Once done with my breakfast, I make a requisite check of my work email and check for texts. This is a mandatory part to starting my day successfully, or I’m behind the eight ball before I even get there. Between communications with school admin, and the team of teachers I support, it’s quite rare that there isn’t something that requires time and attention upon arrival at school.



My after-school life begins with my drive home, which is short, lasting no longer than 15 minutes. I usually indulge myself with listening to Sportsnet’s hockey podcast. A small treat that always has me feeling a bit more relaxed by the time I get home, no matter what kind of day I’ve had.

In a wrap around to how I started my day, I start to wind down my day much the same way I began. Once home from school, and tutoring or whatever personal errands I have run, I put on a news backdrop as I prepare for dinner. Christy Climenhaga is a regular, along with Lee Jones and Heather Anderson.

After dinner, a normal day will have me spending some time shifting from TV media to digital news media. Finally having some time on my hands, I am better able to focus on manipulating and reading texts. As with TV media though, for better or worse, I do have a roster of sources that I have come to trust and rely upon: Huffington Post, The Walrus, BBC, Regina Leader-Post (to a lesser extent)., the Athletic (for sports), and more.

—Sponsored Content—

It is here where I need to talk about my first real entanglements with fake news. Even while browsing what I consider to be trusted sources, like CNN, there is the potential to be exposed to “paid partner content”. Sponsored content is a very real thing, and honestly isn’t even new. In his article, John Pelle discusses the impetus behind sponsored content and puts it in his historical context. Sponsored “advertorials” at the turn of the 20th century… sponsored radio content … TV infomercials … money has always been a major driver behind the content we see, and it’s important we take that into account when we are browsing news outlets we consider to be trusted. They are as susceptible to financial pressures as anybody else.


This is the time of day where I usually take some time to exchange texts with some family and a few friends. Since moving to Saskatchewan, and leaving most of my family behind in Ontario, this has become a cherished part of the day. I especially enjoy exchanged with my father, who also makes efforts to be aware of comings and going politically. We both have preconceptions that tend to have us viewing things from slightly different vantage points.


There is an element of my routine that sparked from my move to Saskatchewan.

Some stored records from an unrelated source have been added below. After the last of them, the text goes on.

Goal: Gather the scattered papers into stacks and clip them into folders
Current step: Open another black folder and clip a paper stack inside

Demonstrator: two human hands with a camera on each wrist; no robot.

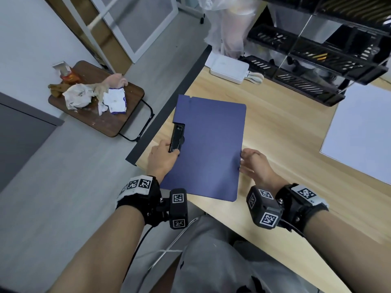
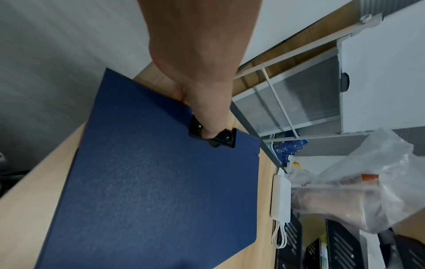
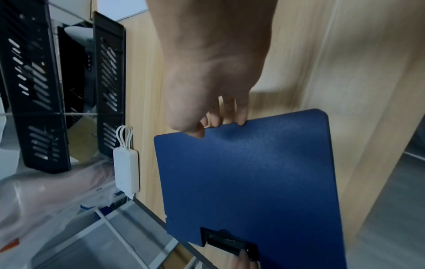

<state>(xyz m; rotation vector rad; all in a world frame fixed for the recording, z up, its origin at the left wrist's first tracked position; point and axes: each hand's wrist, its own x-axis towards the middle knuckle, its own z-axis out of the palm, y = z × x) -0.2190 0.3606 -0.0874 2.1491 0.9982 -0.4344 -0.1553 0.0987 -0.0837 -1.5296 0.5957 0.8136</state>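
Observation:
A blue folder (image 1: 207,149) lies at the near left corner of the wooden desk (image 1: 275,132), its near end hanging over the desk edge. A black clip (image 1: 176,137) sits on its left edge. My left hand (image 1: 174,152) grips the near end of that clip; the left wrist view shows the thumb pressed on the clip (image 2: 226,141) above the folder (image 2: 161,191). My right hand (image 1: 243,161) pinches the folder's right edge. In the right wrist view its thumb lies on top of the folder (image 3: 253,182) and the fingers (image 3: 240,118) curl over the edge. White paper (image 1: 359,132) lies at the right.
A white power bank (image 1: 229,68) with looped cables lies at the desk's far side. Black slotted trays (image 1: 306,66) on a rack stand behind it, beside a clear plastic bag (image 1: 228,24). A small brown side table (image 1: 124,123) with crumpled rubbish stands on the floor at the left.

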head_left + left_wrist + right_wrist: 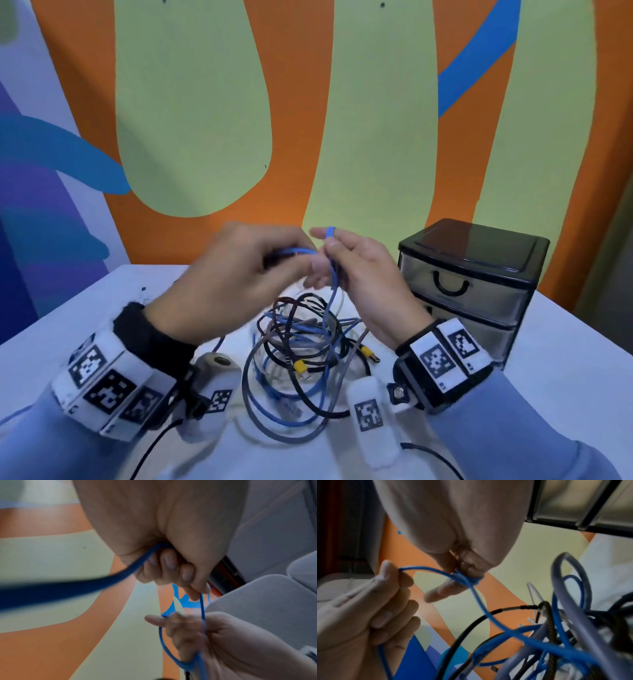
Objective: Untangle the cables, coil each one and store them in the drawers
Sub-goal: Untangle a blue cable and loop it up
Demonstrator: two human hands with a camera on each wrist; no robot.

Over my first summer here, my wife and I did a fair bit of driving to explore the very different, and uniquely beautiful landscapes of southern Saskatchewan. It was during these drives that I discovered John Gormley. For a time, I was flabbergasted that a show like his could be carried on what I see as mainstream media in Saskatchewan. I think it’s fair to say that his views fall predictably to one side of our political spectrum.

Over time, I have actually begun to enjoy listening to his show. I do this partly for entertainment, I do find myself sometimes laughing with what I hear from callers to his show. But if this was the only reason I did this, I would’ve stopped by now.

—Confirmation Bias—

I have unexpectedly found value in making the effort (and believe me, it takes an effort for me) to tune into his show from time to time. It exposes me to what people on the other side of the political divide are saying and perceiving things. I have found it a worthwhile exercise for myself to listen to how individuals are interpreting the same events so very differently from me.

Yes, I often find the chasm uncross-able. To the point of frustration , actually. The things I hear, especially on issues that touch me emotionally, can induce extreme frustration. But, on the whole, this has turned into a deliberate strategy to keep myself informed on the most heated political and social issues of of the day. There is more than enough media out there for me to  cherry pick what I want to read and confirm all my own biases and preconceptions without breaking a sweat.

At the very least, I need to take strides to see what other people are saying, and the John Gormley show is as good a place as any for me!